▶ [Exercise aim] Line count for the string "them" in the records below: report that figure and nothing else.

START Entries shown

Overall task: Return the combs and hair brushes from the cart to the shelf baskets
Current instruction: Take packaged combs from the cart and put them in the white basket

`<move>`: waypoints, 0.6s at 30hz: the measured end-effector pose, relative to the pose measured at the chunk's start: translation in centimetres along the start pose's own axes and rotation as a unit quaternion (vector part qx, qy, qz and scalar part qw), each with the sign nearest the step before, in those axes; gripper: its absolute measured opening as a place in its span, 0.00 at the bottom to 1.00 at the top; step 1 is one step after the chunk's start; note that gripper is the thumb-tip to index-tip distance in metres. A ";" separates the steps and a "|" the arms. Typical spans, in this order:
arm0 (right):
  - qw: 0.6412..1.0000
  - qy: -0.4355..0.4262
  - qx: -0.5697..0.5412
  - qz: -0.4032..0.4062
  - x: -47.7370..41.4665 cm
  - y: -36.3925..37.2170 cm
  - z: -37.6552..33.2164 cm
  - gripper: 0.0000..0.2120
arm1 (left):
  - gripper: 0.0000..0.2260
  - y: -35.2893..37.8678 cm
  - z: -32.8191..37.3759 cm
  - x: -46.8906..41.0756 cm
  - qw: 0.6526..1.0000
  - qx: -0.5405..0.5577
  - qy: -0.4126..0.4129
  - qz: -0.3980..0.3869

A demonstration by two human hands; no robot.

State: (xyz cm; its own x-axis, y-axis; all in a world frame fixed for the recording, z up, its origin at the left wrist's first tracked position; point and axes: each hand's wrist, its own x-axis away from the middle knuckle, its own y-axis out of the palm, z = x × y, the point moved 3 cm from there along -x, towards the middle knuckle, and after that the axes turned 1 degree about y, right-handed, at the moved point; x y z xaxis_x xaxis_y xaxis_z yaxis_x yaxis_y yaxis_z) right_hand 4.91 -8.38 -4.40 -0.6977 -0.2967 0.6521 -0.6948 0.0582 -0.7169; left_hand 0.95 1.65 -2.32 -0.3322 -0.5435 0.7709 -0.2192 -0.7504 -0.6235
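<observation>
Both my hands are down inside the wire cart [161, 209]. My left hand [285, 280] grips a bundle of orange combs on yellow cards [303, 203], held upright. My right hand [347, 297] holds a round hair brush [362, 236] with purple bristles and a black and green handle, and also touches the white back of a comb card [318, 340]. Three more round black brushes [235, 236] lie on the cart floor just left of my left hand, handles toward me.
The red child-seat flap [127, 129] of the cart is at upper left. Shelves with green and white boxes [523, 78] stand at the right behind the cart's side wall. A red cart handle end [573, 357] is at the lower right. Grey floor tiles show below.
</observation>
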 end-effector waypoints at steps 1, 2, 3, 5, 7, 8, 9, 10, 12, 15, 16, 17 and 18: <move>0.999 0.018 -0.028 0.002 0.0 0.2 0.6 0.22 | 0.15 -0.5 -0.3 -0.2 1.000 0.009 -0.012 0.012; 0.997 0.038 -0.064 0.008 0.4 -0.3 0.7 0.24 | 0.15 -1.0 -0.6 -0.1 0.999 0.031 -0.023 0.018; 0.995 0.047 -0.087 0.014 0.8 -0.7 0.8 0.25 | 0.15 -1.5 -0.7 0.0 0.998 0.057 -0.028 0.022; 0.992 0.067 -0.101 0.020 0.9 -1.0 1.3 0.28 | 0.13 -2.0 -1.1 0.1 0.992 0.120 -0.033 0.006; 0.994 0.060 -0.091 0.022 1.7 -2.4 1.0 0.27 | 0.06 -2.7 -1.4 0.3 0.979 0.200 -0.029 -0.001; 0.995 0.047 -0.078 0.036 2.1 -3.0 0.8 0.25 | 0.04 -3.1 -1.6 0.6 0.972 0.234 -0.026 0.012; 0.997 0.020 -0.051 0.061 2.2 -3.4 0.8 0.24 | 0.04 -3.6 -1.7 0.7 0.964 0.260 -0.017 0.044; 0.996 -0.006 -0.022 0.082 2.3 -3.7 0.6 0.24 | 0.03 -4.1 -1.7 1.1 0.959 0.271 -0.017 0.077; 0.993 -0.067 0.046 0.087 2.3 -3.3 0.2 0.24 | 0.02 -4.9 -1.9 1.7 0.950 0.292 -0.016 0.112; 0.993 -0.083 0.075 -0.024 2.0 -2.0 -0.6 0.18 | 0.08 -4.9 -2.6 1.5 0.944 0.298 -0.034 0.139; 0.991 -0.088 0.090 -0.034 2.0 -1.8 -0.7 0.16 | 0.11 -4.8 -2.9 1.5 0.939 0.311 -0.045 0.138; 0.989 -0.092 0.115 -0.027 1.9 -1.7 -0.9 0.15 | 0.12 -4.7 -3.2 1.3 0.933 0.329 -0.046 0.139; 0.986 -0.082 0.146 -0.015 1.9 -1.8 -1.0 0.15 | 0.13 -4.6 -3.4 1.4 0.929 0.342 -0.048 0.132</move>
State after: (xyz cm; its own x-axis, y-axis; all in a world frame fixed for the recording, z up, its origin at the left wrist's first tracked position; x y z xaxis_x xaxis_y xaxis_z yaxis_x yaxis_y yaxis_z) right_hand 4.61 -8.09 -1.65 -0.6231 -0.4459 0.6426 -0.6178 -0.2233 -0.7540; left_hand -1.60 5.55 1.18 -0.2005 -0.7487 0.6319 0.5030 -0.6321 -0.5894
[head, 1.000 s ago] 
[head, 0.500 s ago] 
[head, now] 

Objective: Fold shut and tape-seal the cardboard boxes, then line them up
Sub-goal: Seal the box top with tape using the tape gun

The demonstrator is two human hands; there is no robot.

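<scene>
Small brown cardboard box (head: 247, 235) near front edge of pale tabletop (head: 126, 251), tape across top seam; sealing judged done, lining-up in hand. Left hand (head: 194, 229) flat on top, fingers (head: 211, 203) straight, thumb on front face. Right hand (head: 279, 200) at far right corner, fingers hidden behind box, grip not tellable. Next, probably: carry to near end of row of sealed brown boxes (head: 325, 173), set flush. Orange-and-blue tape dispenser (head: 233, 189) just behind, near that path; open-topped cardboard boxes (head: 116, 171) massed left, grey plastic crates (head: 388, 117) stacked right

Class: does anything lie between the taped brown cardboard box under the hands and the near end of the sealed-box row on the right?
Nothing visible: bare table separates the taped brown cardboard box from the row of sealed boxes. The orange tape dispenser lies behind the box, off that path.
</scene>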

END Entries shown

▶ [Result of the task] 2